Tutorial 9: Repeater Modifiers
In this tutorial, we're going to go through almost all of the repeater modifiers (GenCtxProperty) in the engine. Use this page as a reference!
Bank/Bank0
Let's say we want to summon bullets in this kind of structure:
What exactly are we trying to do here? Well, we want to go around six points in a circle, and for each one summon this weird spirally shape. How might you do this?
Your first thought might be to use the circle or rv2incr prop to summon each of the six colored groups, and then use a nested repeater to summon all of the bullets for each group. However, there's a bit of an issue here. If you use rv2incr with an angle in the nested repeater, it will shift the summon around the boss, instead of around the origin of each group.
The bank command allows us to deal with this issue. When used on entering a repeater, it shifts the current rotational X and Y coordinates into nonrotational coordinates, and also adds a new offset.

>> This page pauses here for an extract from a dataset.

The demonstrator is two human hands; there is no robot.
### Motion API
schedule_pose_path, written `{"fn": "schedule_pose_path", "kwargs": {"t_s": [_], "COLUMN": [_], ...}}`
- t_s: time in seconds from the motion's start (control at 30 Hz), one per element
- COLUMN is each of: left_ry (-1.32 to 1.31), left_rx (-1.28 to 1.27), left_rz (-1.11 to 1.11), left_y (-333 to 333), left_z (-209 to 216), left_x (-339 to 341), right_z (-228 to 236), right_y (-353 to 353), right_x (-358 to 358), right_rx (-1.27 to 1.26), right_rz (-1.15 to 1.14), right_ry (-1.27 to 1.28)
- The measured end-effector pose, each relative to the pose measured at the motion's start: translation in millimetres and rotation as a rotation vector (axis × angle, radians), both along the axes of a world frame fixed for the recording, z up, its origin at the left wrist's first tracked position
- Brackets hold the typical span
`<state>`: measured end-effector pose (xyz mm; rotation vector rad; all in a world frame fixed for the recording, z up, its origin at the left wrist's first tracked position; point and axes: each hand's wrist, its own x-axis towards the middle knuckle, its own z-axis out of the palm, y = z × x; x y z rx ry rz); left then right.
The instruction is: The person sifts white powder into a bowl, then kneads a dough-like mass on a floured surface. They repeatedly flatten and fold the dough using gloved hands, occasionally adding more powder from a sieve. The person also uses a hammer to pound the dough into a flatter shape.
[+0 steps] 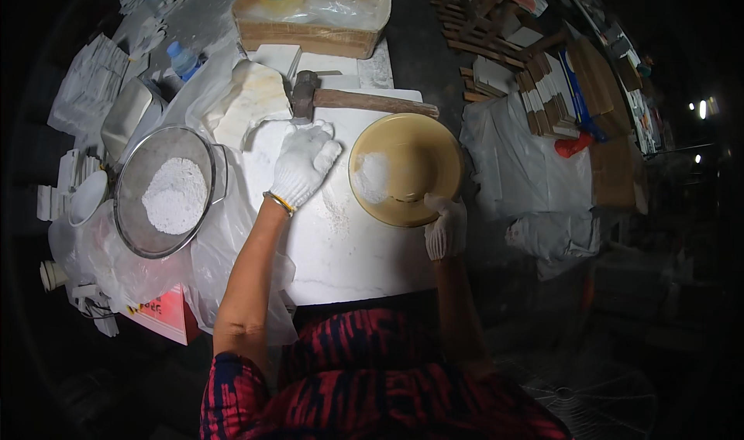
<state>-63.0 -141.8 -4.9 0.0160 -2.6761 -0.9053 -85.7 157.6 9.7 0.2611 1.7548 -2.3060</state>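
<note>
My left hand (302, 163), in a white knit glove, is on the white slab (341, 266) just below a hammer. Its fingers are curled; whatever they may hold is hidden. A tan bowl (422, 142) sits to its right with a patch of white granules (371, 178) on its inner left side. At the bowl's near right rim is my gloved right hand (446, 227), its thumb over the edge and its other fingers mostly out of sight. The hammer (364, 101) lies across the far part of the slab, its wooden handle pointing right.
To the left, a metal mesh strainer (130, 227) holds white powder (177, 196) over plastic sheeting (225, 262). A pale stone piece (252, 95) lies beyond. A cardboard box (310, 37) with tape and plastic stands at the back. Stacked boards (546, 95) are at right.
</note>
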Motion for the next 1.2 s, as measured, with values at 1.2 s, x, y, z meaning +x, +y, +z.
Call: {"fn": "schedule_pose_path", "kwargs": {"t_s": [1.2], "left_ry": [0.006], "left_rx": [0.336], "left_rz": [0.089], "left_y": [120.2], "left_z": [26.5], "left_x": [29.9], "right_z": [61.2], "right_y": [-66.0], "right_x": [33.2], "right_rx": [0.205], "right_rz": [0.236], "right_ry": [0.126]}}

In essence, it allows us to perform "inner repeats".
bank0 is similar, but also resets the rotational angle on entry.
sync("ellipse-*/w", <2;:>, gsrepeat {
times(6)
circle
color({ "red", "pink", "purple", "blue", "teal", "green" })
} gsrepeat {
bank <1;:>
times(60)
rv2incr <-0.02;0:6>
} s(none))
Bind*
See the tutorial on empty-guiding for bindArrow.
bindLR assigns 1 to the bound variable lr and -1 to rl if the loop iteration is even-numbered, and -1 to lr and 1 to rl if the loop iteration is odd-numbered.
bindUD is the same, but with ud and du.
Cancel/Clip/While/Unpause
These modifiers allow controlling the execution flow of the repeater loop.
Cancel takes a boolean function and checks it before every iteration. If it is true, the repeater stops.
sync("ellipse-red/w", <2;:>, gsrepeat {
times(60)
circle
cancel(i > 10)
} s(none))
Clip is the same, but is checked once at the beginning of the repeater only.
sync("ellipse-red/w", <2;:>, gsrepeat {
times(60)
circle
preloop b{
hvar loop = i;
}
} gsrepeat {
clip(loop < 20)
} s(none))
WhileTrue and Unpause are time-based and cannot be used in GSRepeat.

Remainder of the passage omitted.